Your goal. Report the count of lines holding "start" in the records, with no other words.

(Stored dataset items)
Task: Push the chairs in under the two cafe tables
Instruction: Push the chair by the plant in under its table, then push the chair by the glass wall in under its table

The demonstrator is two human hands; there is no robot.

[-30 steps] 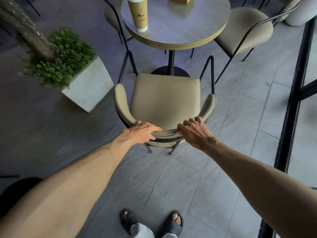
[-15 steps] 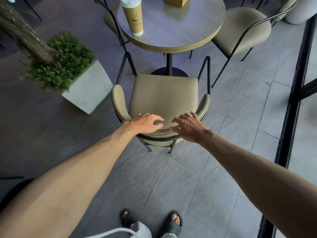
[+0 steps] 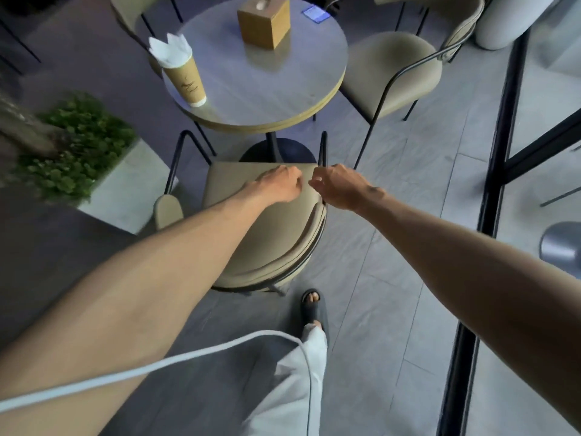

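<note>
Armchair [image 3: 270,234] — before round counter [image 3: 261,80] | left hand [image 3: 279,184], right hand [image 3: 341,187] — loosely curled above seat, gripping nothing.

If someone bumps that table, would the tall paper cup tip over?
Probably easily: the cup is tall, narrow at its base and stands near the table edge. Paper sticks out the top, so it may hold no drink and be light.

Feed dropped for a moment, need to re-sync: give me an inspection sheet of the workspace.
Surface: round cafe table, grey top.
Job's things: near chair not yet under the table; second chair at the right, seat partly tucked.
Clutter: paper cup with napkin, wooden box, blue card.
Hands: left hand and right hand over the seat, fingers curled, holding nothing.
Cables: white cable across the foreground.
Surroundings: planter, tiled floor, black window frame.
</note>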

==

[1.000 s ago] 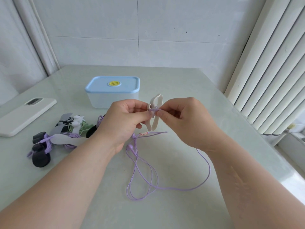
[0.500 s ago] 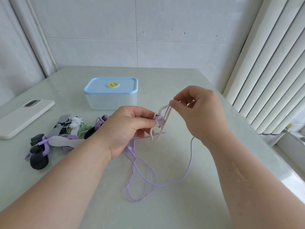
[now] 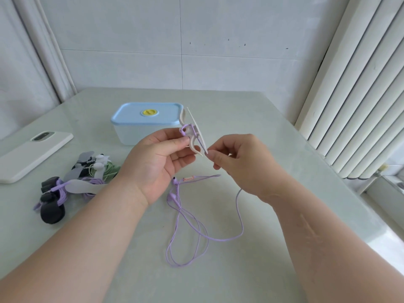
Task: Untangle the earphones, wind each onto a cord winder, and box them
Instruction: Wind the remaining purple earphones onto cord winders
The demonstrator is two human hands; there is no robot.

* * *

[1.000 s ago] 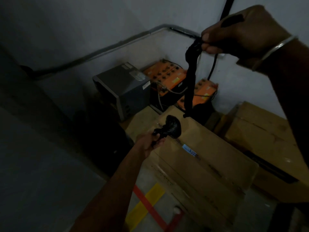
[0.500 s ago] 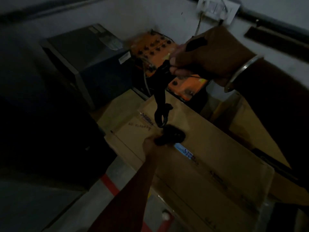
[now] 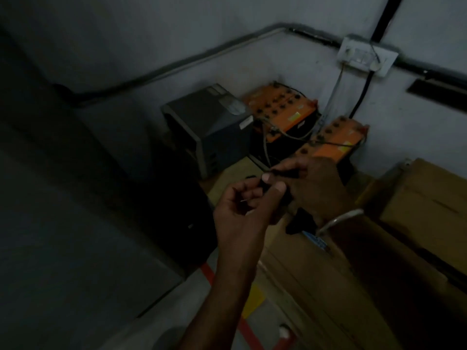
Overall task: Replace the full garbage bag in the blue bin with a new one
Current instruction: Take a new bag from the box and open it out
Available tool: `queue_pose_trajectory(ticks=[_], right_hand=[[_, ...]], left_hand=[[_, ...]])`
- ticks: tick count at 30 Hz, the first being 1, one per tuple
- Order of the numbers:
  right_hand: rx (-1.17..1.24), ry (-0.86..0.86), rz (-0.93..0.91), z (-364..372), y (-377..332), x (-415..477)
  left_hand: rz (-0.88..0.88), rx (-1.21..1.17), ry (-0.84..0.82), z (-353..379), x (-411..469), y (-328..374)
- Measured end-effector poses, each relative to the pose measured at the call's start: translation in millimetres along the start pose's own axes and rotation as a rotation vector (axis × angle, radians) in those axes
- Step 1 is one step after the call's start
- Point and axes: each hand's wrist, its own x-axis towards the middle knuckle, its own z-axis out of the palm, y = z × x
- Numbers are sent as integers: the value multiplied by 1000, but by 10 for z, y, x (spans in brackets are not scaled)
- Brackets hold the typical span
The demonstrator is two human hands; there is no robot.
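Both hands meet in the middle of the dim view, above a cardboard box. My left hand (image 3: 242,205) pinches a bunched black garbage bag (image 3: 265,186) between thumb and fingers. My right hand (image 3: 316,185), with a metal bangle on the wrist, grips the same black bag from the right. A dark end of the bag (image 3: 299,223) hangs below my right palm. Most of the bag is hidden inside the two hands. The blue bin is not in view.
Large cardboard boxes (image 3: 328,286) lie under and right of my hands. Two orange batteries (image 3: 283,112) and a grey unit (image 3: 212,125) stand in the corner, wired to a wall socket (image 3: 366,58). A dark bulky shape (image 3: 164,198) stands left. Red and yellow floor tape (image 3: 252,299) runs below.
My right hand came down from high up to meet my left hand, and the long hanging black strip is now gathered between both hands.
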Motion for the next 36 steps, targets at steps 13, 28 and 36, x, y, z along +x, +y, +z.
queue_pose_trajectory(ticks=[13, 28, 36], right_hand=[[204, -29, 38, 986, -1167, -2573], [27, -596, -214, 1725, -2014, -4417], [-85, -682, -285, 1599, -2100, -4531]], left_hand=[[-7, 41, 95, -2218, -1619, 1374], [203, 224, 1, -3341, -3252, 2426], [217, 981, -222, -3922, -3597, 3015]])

Task output. 2